The ERF-AISBL (Association of European level Research Infrastructures Facilities) has the not-for-profit purpose to promote cooperation and joint project formulation between european-level research infrastructures (RIs) that are open, at international level, to external researchers. These Infrastructures include national infrastructures as well as european networks and consortia of research infrastructures. To support and extend EU capabilities, ERF-AISBL wishes to engage not only with the communities represented in ERF-AISBL, but also more widely. This wider community includes governments, research funders, other RIs, higher education, industry and the citizen. To this purpose, ERF has organized a series of topical seminars and workshops on: Open Access (2009); Human Capital (2010); Energy (2011); Socio-economic impact (2012); Technology Transfer and Industrial Relations (2013) and Energy -2nd workshop- (2013).

Elettra - Sincrotrone Trieste is a multidisciplinary international center of excellence, specialized in generating high quality synchrotron and free-electron laser light and applying it in materials science. The main assets of the research centre are two advanced light sources, the electron storage ring Elettra and the free-electron laser (FEL) FERMI, continuously (H24) operated supplying light of the selected "colour" and quality to more than 30 experimental stations on 32 beamlines.

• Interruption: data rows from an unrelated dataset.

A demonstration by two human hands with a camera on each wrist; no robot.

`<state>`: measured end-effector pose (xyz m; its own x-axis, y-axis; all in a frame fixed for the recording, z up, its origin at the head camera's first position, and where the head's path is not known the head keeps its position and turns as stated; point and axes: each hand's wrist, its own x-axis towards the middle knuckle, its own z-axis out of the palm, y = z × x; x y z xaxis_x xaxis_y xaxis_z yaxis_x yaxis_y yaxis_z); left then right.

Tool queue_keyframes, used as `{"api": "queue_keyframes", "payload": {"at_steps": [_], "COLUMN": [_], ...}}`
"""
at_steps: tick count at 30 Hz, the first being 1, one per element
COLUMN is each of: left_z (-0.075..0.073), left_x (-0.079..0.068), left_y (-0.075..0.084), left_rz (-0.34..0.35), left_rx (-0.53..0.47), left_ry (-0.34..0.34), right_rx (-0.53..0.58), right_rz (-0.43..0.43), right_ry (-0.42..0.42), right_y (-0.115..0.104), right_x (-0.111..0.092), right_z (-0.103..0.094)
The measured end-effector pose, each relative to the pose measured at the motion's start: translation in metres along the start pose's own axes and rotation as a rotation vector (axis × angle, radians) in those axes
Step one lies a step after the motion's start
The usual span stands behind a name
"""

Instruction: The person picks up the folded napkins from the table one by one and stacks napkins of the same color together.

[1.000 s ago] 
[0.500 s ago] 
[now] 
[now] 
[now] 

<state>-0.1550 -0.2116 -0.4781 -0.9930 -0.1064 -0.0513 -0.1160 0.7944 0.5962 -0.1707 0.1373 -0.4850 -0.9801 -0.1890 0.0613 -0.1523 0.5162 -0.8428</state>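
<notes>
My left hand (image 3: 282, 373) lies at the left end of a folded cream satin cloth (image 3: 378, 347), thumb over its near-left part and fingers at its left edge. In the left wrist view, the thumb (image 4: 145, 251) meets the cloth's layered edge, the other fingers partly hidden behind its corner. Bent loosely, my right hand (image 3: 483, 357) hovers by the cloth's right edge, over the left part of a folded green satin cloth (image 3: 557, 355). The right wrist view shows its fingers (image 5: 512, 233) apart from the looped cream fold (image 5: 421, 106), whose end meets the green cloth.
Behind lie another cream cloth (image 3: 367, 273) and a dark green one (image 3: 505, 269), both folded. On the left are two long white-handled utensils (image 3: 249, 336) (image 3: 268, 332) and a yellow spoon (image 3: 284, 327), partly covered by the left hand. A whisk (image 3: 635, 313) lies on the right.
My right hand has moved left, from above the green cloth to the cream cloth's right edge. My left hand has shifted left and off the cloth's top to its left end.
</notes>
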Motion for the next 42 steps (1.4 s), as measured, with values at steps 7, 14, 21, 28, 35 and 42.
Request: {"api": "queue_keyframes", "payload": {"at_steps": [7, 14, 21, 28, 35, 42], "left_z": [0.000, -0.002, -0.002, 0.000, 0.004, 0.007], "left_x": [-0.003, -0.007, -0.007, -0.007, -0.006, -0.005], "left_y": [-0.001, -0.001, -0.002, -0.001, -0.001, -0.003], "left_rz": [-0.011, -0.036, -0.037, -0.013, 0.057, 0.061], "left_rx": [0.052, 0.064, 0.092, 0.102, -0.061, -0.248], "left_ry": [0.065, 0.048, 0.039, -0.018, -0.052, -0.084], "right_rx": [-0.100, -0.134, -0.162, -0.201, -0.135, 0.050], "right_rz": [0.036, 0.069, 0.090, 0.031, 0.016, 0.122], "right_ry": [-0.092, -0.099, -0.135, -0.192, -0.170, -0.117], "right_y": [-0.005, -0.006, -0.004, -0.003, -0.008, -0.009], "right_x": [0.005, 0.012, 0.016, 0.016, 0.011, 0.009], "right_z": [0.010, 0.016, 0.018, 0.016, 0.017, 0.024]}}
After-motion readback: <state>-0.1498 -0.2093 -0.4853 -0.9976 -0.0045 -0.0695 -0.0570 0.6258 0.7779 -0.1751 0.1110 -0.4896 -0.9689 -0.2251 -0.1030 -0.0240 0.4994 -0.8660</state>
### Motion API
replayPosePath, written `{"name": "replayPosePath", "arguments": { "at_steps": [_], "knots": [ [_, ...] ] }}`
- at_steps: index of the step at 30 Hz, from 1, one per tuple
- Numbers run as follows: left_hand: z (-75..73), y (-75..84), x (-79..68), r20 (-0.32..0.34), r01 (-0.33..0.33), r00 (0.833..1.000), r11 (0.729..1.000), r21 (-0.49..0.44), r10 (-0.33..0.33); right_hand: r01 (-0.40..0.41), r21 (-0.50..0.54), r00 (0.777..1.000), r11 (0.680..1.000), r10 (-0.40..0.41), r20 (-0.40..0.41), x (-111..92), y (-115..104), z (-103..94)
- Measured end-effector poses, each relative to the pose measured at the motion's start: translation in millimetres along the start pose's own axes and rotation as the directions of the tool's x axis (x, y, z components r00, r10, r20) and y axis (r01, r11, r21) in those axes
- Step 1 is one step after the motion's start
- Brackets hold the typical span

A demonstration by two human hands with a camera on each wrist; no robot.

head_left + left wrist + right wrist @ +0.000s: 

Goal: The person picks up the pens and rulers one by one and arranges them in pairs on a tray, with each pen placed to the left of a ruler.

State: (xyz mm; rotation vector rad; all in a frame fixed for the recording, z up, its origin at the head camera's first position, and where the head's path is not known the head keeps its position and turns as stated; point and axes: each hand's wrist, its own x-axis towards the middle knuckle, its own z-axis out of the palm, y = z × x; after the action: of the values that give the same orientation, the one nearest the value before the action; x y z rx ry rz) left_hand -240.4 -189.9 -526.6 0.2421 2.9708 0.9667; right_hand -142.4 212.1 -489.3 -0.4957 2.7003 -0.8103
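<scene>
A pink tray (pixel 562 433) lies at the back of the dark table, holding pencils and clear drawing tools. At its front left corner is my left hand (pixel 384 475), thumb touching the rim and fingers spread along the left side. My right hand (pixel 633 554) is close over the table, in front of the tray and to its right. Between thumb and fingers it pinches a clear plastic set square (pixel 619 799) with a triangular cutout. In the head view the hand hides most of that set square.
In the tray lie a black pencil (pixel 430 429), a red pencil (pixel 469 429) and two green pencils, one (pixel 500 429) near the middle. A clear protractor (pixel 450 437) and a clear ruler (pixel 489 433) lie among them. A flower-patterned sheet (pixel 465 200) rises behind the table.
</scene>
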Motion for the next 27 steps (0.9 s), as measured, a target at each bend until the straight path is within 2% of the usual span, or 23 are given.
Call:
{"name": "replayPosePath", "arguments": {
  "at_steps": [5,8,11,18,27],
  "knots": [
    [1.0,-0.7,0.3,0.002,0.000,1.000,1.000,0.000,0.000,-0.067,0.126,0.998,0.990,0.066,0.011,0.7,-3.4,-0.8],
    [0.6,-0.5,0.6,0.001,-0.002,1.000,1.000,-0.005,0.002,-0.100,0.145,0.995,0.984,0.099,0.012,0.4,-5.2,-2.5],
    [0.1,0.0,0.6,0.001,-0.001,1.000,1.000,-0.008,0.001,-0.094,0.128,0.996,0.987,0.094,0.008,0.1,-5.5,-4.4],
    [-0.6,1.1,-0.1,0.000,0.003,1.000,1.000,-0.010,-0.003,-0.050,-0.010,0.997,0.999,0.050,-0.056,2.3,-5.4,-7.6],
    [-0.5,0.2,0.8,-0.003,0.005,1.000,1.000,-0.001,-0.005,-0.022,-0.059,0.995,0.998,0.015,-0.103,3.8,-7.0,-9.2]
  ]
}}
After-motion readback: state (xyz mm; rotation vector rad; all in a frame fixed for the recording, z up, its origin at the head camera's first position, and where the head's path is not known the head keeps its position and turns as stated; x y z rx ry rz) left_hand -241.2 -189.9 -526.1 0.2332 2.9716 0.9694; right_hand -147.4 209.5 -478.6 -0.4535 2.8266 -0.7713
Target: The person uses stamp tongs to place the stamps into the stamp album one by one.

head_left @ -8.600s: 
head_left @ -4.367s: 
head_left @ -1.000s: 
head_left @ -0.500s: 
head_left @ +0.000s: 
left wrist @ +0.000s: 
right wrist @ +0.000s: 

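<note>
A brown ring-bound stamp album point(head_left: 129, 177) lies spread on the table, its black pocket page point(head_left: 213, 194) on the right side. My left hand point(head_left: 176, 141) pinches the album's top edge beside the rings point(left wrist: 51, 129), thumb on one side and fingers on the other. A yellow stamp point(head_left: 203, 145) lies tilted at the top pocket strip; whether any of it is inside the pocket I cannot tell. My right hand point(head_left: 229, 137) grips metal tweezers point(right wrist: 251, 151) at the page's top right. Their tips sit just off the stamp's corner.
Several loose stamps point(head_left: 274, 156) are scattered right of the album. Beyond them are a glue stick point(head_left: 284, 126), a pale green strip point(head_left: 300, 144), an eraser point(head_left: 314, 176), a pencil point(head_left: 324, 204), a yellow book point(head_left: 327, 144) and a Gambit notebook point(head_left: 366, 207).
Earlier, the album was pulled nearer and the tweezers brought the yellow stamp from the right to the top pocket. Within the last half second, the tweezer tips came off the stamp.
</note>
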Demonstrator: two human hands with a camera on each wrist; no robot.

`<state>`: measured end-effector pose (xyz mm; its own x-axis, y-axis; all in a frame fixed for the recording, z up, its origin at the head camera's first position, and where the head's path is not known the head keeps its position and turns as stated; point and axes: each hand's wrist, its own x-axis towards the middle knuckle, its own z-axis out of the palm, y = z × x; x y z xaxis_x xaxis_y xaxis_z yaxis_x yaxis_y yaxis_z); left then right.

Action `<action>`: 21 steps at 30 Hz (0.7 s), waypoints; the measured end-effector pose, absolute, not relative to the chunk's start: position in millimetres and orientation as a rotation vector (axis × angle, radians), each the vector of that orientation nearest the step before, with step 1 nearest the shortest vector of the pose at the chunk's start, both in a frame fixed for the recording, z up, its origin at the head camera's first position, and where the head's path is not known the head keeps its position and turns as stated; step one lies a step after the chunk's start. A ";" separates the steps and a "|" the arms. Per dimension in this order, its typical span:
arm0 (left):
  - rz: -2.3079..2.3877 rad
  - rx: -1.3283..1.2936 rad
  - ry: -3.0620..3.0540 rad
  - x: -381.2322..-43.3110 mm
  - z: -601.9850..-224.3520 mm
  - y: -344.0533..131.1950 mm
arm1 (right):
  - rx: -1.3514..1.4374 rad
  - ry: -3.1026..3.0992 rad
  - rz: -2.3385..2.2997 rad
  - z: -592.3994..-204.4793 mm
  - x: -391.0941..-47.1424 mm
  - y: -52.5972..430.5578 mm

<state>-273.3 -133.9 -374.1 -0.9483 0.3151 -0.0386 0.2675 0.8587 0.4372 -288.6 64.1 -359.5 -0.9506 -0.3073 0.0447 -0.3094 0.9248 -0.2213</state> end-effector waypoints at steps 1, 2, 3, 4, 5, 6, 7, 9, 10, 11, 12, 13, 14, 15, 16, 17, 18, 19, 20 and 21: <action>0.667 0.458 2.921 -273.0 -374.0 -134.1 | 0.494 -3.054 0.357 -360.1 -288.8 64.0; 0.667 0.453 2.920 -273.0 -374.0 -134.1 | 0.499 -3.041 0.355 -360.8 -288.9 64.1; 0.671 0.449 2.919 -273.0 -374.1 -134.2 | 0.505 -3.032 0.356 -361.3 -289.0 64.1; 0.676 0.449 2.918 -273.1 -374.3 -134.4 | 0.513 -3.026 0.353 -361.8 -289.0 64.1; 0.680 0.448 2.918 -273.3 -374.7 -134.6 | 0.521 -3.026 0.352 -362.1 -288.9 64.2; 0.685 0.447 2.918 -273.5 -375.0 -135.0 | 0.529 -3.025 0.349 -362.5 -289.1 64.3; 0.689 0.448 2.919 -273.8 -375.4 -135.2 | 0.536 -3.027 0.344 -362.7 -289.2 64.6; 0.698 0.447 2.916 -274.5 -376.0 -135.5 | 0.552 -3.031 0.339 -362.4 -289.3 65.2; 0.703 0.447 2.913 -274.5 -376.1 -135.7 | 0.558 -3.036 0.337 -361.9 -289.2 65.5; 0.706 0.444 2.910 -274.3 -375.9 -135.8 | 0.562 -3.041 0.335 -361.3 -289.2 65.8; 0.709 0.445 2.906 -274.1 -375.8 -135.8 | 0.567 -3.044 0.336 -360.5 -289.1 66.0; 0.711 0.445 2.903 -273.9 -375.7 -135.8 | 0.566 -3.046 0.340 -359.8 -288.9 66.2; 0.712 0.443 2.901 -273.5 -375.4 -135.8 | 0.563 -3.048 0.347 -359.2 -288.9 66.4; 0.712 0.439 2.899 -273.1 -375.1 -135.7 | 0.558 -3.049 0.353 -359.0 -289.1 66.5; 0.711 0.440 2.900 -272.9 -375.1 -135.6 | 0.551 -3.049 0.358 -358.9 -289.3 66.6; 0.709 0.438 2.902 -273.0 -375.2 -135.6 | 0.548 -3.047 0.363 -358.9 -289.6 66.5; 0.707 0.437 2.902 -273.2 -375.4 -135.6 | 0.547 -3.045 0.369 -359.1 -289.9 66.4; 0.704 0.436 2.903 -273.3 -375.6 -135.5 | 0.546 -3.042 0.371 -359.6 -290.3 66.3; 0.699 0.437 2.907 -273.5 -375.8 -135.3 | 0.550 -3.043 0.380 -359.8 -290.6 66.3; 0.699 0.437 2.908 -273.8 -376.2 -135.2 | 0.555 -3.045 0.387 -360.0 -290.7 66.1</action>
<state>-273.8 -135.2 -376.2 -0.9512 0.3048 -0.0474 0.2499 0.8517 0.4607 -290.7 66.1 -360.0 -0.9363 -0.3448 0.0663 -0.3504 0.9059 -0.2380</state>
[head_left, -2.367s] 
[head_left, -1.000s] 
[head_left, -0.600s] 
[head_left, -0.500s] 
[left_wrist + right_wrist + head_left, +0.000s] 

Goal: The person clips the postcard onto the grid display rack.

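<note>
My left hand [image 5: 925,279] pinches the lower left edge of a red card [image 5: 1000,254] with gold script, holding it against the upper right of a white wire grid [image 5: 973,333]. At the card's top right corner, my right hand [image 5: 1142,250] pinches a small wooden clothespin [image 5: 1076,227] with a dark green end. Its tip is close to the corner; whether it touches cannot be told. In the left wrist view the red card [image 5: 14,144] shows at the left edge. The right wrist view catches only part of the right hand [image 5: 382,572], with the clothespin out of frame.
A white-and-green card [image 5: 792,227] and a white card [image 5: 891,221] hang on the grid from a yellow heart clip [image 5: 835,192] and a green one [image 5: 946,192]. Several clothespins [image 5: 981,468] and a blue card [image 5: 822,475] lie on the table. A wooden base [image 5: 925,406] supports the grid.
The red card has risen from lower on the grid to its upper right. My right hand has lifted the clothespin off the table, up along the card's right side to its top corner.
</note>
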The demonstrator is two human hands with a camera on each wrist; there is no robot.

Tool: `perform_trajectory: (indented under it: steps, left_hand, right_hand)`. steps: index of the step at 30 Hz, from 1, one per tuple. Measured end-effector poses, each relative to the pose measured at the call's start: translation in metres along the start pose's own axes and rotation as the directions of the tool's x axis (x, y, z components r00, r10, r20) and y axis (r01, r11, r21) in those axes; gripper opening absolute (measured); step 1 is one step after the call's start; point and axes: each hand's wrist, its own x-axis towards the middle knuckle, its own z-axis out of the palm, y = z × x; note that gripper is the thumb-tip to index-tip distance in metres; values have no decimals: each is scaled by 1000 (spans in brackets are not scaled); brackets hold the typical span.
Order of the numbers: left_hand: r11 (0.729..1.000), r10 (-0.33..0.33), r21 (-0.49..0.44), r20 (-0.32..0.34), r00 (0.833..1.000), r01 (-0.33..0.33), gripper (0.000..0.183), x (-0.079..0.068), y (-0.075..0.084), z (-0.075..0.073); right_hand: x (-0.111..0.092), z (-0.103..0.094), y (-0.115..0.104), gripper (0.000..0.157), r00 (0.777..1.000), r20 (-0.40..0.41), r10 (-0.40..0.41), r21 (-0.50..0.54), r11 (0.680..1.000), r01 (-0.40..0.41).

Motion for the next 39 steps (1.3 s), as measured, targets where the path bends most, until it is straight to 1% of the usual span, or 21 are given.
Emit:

These facilities enable the international community of researchers from academy and industry to characterize material properties and functions with sensitivity down to molecular and atomic levels, to pattern and nanofabricate new structures and devices, and to develop new processes. Every year scientists and engineers from more than 50 different countries compete by submitting proposals to use the experimental stations at Elettra and FERMI.